ATO NOMINAL
por Lancast Mota
lancast@terra.com.br
Começo dos anos setenta, Chumbo tem significado concreto.
Símios trajando verde tentam vigiar o que acontece entre um
neurônio e outro, de todos aqueles que pagam impostos. Num andar,
abaixo do térreo, num prédio público, rapaz acorda
num quarto sem janelas. Recém completara dois anos de faculdade
e já se metera em encrenca, e das grossas. Pensou alto, pensou
demais. É estranho acordar com o resto do corpo dormente, mas
logo os dedos se mexem. O último momento que se lembra é
quando derrubam a porta dos fundos. Onde andará o resto do
pessoal? Façam o que fizerem, está determinado a
não pronunciar o nome de qualquer conhecido seu. Juramento
é juramento, e nada é capaz de quebrá-lo. A porta
se abre e entra um carrinho com comida. Comida do mais alto sabor e
qualidade. Pelo tamanho da fome, deve fazer dias que ali está.

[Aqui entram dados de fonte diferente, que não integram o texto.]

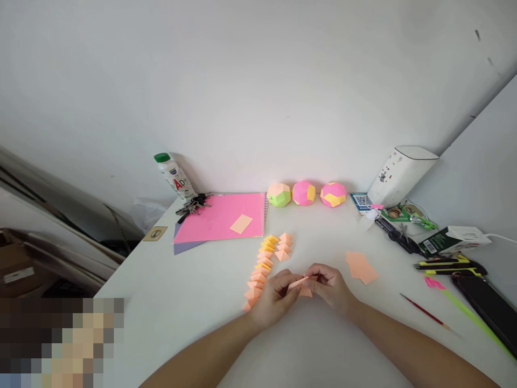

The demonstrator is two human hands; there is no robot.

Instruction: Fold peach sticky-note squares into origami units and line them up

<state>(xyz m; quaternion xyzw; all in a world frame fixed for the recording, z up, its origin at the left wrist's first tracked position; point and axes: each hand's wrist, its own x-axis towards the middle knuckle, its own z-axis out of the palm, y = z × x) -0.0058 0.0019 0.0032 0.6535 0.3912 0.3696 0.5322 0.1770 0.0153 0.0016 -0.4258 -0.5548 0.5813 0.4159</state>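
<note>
Between my fingertips is a small piece of folded peach paper [299, 282], pinched from both sides. My left hand [271, 299] is closed on its left end, and my right hand [329, 286] closes on its right end. Part of the paper is covered by the fingers. Beside my left hand runs a long row of folded paper pieces [258, 276], peach with some yellow. A shorter row of peach folded pieces [284, 247] lies just beyond my hands. To the right of my right hand rests a flat peach paper sheet [362, 267] with angled edges.
Three faceted paper balls [304, 193] line the wall. Pink sheets [220, 218] bear a peach slip [241, 224] and keys [194, 206]; a bottle [174, 177] stands behind. Rightward are a white container [399, 175], a box [454, 240], a cutter [448, 265], a phone [488, 307] and a thin brush [426, 311].
</note>
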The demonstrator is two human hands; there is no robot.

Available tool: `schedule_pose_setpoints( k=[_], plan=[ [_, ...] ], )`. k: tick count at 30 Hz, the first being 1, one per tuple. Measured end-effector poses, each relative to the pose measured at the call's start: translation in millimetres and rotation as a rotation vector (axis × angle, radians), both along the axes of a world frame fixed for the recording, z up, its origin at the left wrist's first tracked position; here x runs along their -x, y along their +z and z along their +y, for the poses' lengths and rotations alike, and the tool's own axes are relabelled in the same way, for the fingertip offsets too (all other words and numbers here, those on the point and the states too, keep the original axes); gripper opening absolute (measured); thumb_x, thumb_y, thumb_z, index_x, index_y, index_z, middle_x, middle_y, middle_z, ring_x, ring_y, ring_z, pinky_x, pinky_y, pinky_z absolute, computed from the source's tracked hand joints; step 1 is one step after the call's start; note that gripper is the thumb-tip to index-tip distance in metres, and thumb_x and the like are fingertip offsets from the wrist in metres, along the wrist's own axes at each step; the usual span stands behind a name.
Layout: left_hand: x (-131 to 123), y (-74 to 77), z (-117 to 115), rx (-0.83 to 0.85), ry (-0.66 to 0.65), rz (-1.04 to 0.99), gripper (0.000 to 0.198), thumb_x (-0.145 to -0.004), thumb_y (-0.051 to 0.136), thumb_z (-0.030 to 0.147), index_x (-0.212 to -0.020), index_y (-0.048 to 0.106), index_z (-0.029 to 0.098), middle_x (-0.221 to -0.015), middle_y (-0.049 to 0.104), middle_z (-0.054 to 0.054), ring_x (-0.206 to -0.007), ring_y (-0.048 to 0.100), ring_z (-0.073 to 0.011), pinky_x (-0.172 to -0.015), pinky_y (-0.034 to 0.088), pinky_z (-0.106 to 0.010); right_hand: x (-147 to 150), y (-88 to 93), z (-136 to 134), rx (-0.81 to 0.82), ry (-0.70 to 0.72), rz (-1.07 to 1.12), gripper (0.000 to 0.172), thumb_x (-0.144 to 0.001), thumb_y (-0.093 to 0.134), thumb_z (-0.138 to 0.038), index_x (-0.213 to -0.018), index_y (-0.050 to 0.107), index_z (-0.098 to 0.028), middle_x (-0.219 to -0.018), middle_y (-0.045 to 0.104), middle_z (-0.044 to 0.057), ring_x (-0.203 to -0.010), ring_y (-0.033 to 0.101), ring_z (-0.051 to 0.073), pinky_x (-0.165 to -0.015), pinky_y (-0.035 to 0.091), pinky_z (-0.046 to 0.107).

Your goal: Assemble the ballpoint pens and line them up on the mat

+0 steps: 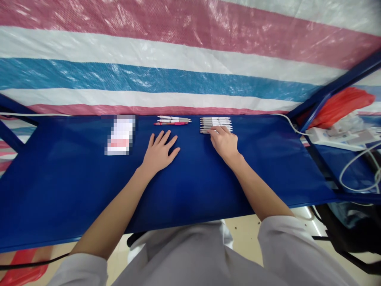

Come com gosto, também, dois anos de RU. Mal esvazia, o carrinho
é substituído por outro, de sobremesas, e depois, um
cafezinho. A cada intervalo de vinte minutos, uma coisa saborosa
aparece para ser devorada. A fome é compulsiva. No outro dia, no
carrinho, uma torta de chocolate intocada. Não agüenta nem
mais engolir a saliva. Uma parte da comida está processada,
pronta para viagem. Não tem banheiro! Suor frio pelo corpo. Vai
ter que ser no canto do quarto mesmo. Baixa a vestimenta e fica de
cócoras. Nada! Não sai nada! Leva a mão ao
ânus, mas só encontra as cicatrizes da
cauterização.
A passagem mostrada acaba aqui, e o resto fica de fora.